Electronic Policy Delivery – A Game Changer
by Susan LaBarre, CPCU, AU, AIM, PMP
The insurance industry is a paper hog. I dare say that insurance carriers probably generate and distribute more paper than any other industry, second only to publishers of books, magazines and newspapers. But even publishers are migrating more and more towards electronic platforms, and carriers are adapting, too. 
When you compare our own industry’s dependence on paper documents five years ago to today, you generally see that most organizations have reduced their reliance on paper.  With the introduction of dual monitors, smartphones and tablets, slowly we are adapting and realizing that we can effectively function without hitting “print” as often as we used to. It simply requires changing our mindsets and getting creative about how we exchange the information, while still remaining our client’s “trusted advisors.” If technology continues to advance as it has in the last five years, think about how delivery will likely change in the next five years.   
Benefits of Electronic Policy Delivery
Moving to electronic delivery is good for our planet.
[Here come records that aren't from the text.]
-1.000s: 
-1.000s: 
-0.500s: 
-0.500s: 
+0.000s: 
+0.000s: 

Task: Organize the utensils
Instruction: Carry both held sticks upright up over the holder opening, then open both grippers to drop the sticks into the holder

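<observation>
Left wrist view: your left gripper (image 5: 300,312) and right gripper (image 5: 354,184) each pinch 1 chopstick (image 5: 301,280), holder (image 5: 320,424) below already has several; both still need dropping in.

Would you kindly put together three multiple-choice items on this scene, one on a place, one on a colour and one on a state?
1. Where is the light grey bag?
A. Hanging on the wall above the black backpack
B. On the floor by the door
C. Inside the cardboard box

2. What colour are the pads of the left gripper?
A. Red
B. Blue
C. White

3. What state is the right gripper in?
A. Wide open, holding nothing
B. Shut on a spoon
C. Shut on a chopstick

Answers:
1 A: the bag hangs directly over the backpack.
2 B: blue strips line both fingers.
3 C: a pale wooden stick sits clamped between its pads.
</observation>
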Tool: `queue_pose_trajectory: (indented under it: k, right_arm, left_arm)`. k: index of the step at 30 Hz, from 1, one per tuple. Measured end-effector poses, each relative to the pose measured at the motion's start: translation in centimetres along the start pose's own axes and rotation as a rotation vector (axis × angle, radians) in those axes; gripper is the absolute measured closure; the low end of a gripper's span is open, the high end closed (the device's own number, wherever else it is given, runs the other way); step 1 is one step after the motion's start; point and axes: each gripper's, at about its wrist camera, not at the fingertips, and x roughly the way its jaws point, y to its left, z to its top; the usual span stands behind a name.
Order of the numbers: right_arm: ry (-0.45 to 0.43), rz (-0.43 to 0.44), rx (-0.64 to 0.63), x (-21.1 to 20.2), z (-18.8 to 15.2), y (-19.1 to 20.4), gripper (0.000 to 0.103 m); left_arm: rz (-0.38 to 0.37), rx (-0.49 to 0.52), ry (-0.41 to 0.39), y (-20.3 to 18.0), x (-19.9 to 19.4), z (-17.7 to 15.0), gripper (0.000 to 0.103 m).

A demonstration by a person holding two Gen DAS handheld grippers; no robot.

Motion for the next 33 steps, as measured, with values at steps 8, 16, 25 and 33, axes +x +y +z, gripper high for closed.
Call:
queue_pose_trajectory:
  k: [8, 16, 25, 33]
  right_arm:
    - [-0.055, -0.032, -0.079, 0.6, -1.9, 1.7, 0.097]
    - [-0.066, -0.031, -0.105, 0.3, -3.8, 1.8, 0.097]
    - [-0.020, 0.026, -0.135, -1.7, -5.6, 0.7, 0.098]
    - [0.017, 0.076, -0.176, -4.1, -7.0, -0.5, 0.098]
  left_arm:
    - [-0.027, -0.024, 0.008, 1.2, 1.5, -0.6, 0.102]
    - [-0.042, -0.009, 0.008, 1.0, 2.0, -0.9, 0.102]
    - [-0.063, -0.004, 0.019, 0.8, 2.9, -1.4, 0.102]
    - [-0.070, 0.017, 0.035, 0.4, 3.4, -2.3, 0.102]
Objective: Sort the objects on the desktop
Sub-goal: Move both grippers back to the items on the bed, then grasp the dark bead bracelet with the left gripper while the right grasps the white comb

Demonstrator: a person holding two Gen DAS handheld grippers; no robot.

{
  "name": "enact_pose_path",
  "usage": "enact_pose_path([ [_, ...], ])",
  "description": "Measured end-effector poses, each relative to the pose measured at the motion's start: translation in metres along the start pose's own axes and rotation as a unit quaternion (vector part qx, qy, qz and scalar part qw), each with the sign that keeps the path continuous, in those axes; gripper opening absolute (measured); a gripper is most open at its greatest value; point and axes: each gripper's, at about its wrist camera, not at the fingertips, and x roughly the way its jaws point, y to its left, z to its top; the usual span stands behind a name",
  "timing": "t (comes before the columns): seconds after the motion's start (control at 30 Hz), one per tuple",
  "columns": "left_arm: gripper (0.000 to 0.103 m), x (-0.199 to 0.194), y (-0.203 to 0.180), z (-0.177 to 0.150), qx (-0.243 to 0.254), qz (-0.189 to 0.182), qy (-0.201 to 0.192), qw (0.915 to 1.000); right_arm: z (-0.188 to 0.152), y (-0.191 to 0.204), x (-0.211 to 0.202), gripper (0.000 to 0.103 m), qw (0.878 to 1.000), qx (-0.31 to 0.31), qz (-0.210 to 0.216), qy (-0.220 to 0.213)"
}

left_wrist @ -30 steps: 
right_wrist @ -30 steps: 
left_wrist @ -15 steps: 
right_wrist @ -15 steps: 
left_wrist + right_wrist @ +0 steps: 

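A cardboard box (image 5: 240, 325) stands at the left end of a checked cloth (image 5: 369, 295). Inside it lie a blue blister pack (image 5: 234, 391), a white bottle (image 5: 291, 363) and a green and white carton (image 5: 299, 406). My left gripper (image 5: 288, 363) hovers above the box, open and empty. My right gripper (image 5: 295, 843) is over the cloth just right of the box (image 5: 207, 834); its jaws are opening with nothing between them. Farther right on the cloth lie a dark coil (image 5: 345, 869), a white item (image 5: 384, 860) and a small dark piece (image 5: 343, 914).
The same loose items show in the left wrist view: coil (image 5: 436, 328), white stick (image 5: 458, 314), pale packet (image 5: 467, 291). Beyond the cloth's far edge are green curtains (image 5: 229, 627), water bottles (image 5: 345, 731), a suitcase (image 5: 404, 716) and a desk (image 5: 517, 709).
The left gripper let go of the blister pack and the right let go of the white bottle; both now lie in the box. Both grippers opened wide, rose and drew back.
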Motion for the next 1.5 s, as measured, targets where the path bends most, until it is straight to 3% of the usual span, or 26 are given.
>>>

The average tree makes 16.67 reams of copy paper or 8,333.3 sheets, according to Conservatree.com. Increasingly, society is recognizing the need to reduce its carbon footprint, from individual consumers on up to corporations.  The insurance industry generates billions of pages of paper documents annually at a significant cost.  Reducing expenses by delivering policies electronically will enable us to reduce the cost of our policies, as well as preserve vital natural resources.
But it’s not all about carriers just wanting to save money. Dozens of agents tell me that when they “do the math,” reducing dependence on paper saves them time and money. These agencies want to receive their policies electronically, so they can easily enter them into their agency management system and deliver them electronically to those clients who have agreed to receive them this way.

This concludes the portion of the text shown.